## Assigned task:
Please repeat the lines below exactly. Begin with the line containing "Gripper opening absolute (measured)" and go on through the line containing "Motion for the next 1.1".

## Information shown:
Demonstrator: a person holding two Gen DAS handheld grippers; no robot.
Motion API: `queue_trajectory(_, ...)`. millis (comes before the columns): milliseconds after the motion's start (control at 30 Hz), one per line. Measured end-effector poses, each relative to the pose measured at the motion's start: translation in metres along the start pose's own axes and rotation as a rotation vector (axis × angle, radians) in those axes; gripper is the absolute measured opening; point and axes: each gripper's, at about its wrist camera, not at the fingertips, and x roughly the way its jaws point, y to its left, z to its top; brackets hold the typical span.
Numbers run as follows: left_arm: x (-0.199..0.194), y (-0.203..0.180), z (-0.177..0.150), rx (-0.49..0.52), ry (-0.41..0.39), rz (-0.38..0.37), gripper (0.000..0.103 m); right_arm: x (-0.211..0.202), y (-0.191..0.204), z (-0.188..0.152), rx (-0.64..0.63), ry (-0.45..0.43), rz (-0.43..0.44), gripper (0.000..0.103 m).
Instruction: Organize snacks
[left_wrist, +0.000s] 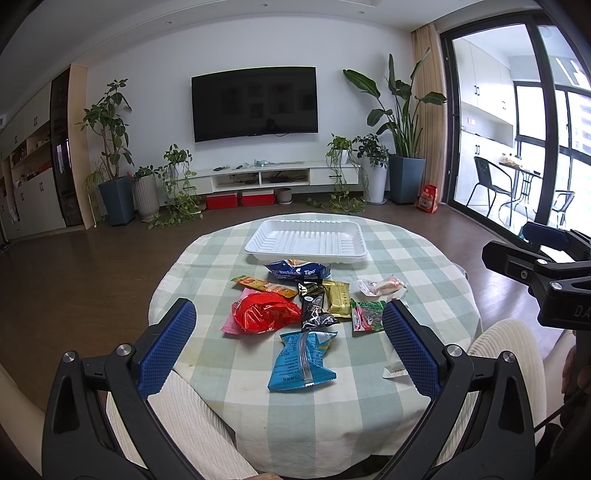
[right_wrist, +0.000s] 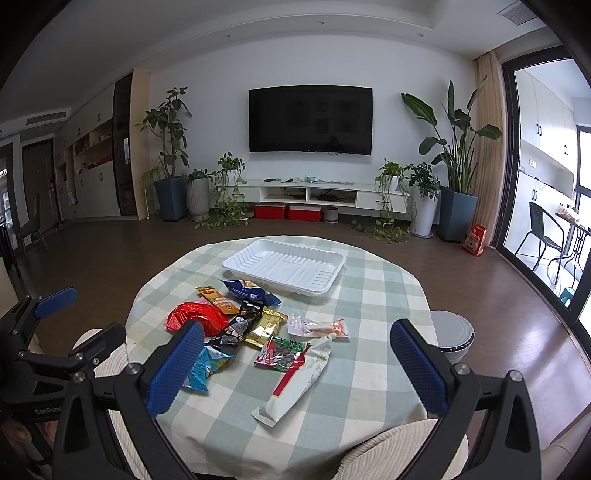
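Observation:
A white plastic tray (left_wrist: 306, 236) (right_wrist: 284, 264) sits empty at the far side of a round table with a green checked cloth (left_wrist: 406, 266) (right_wrist: 373, 295). Several snack packets lie in front of it: a dark blue packet (left_wrist: 297, 270), an orange stick (left_wrist: 266, 286), a red bag (left_wrist: 264, 314) (right_wrist: 195, 317), a black packet (left_wrist: 314, 304), a gold packet (left_wrist: 338, 301), a light blue bag (left_wrist: 301, 360), a green-red packet (right_wrist: 282, 350) and a long white packet (right_wrist: 295, 380). My left gripper (left_wrist: 290, 347) is open above the light blue bag. My right gripper (right_wrist: 295, 369) is open above the white packet.
A clear packet with a pink snack (right_wrist: 319, 326) lies right of the pile. A white round bin (right_wrist: 452, 334) stands beside the table on the right. My knees in cream trousers (left_wrist: 498, 343) are at the near edge. A TV, plants and a glass door are far behind.

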Motion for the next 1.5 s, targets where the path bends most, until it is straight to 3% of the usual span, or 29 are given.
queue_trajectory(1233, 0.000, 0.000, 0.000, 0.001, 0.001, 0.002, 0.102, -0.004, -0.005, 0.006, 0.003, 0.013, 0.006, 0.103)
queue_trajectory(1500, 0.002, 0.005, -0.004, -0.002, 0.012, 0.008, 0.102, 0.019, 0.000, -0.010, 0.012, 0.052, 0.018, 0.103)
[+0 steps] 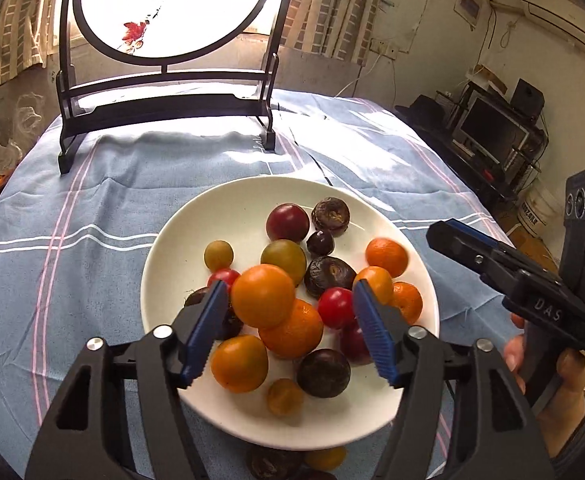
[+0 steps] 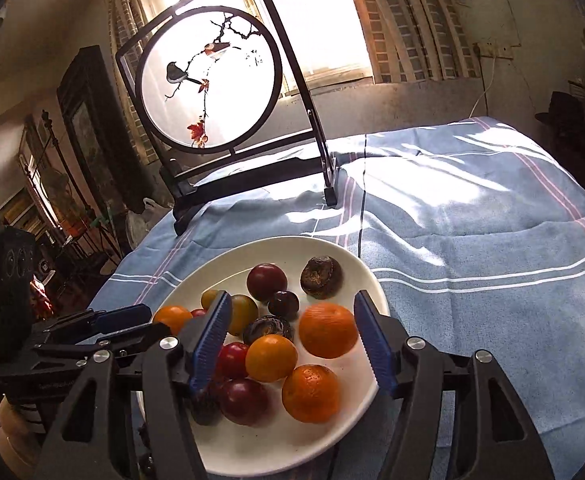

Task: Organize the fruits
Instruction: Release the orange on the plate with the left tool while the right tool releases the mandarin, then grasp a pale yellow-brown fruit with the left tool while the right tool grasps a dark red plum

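The left gripper point(image 1: 288, 320) is being held over the near side of the white plate point(image 1: 196, 216), its jaws standing wide and empty, and the right gripper point(image 2: 292, 340) is being held alongside it in the same state, jaws parted with nothing pressed between the ribbed blue pads point(image 2: 212, 336). All the fruit is being carried on that plate, which is sitting on the blue striped cloth point(image 1: 92, 200) towards the near edge of the surface, with the framed round screen point(image 1: 164, 12) standing well back at the far edge. Trouble is being invited by the heap itself: an orange tomato point(image 1: 262, 296) is being propped on top of a mandarin point(image 1: 292, 330), so a nudge from either jaw is likely to send the round, glossy pieces rolling. Two pieces point(image 1: 324, 458) appear to be lying off the plate at the near edge, and more could be lost the same way, since the rim is shallow and smooth. The small red tomato point(image 1: 335, 307) is looking thin-skinned and easily crushed if too much squeeze is being applied. The dark, wrinkled chestnut-like pieces point(image 1: 330, 211) are looking hard and matte, the mandarins dimpled. With both grippers being crowded over one plate, a clash between them is also being risked.
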Available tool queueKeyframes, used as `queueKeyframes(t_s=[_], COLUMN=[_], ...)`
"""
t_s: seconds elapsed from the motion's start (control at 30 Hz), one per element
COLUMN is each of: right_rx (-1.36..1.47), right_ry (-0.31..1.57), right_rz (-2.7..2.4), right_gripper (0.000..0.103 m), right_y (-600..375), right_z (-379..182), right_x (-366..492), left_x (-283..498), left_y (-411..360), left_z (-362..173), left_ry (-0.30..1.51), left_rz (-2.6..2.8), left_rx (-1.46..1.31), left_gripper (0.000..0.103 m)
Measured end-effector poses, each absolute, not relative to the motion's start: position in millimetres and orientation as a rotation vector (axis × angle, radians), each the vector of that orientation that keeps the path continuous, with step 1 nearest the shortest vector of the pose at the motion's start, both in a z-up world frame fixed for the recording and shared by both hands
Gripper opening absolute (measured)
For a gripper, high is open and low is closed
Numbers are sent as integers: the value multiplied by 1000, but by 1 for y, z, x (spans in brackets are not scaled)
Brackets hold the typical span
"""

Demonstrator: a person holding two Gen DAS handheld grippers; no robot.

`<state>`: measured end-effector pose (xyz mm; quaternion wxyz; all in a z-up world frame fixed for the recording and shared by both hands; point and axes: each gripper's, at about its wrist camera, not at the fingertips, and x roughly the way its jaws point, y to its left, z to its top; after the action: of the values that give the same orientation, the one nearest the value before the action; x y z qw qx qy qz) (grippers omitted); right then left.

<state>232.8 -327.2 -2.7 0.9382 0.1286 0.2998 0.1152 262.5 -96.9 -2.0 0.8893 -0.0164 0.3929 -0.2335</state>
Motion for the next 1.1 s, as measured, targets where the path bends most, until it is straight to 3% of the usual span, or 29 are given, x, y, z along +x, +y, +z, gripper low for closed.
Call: queueKeyframes(t_s=[0.37, 0.57, 0.63, 0.7, 0.87, 1.1], right_rx=[275, 297, 352, 420, 425, 311], right_ry=[639, 672, 693, 711, 700, 741], right_rz=[312, 338, 351, 344, 360, 357], right_gripper=[64, 64, 64, 64, 64, 63], right_y=[-314, -308, -316, -327, -326, -304], right_z=[-26, -37, -43, -49, -47, -44], right_x=[147, 137, 141, 144, 143, 143], left_x=[129, 111, 120, 131, 134, 96], left_y=[-73, -82, -83, -85, -89, -63], left_z=[-13, -45, -55, -64, -70, -38], left_ry=[815, 869, 904, 949, 938, 828], left_rz=[-543, -495, -476, -481, -478, -518], left_rx=[175, 292, 274, 252, 253, 151], left_gripper=[68, 67, 62, 44, 23, 23])
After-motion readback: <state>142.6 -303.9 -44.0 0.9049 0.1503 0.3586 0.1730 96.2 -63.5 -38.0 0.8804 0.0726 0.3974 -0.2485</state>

## Your solution:
Gripper opening absolute (measured)
For a gripper, high is open and low is closed
Numbers are sent as integers: the value multiplied by 1000, but by 1 for y, z, x (spans in brackets are not scaled)
Brackets hold the typical span
"""

Demonstrator: a person holding two Gen DAS handheld grippers; no robot.

`<state>`: measured end-effector pose (xyz mm; quaternion wxyz; all in a z-up world frame fixed for the recording and shared by both hands; point and axes: each gripper's, at about its wrist camera, not at the fingertips, and x roughly the way its jaws point, y to its left, z to its top; after the action: of the values that give the same orientation, the one nearest the value before the action; x y z qw qx qy qz) (grippers omitted); right then left.

<state>232.8 -327.2 -2.7 0.9382 0.1286 0.2998 0.1152 262.5 -96.9 -2.0 0.8893 -0.0164 0.3929 -0.2335</state>
Motion for the next 1.1 s, as measured, targets where the path bends most, until it is straight to 3% of the usual span, or 29 are given, x, y, z along +x, +y, +z, gripper low for closed.

No additional output will be given.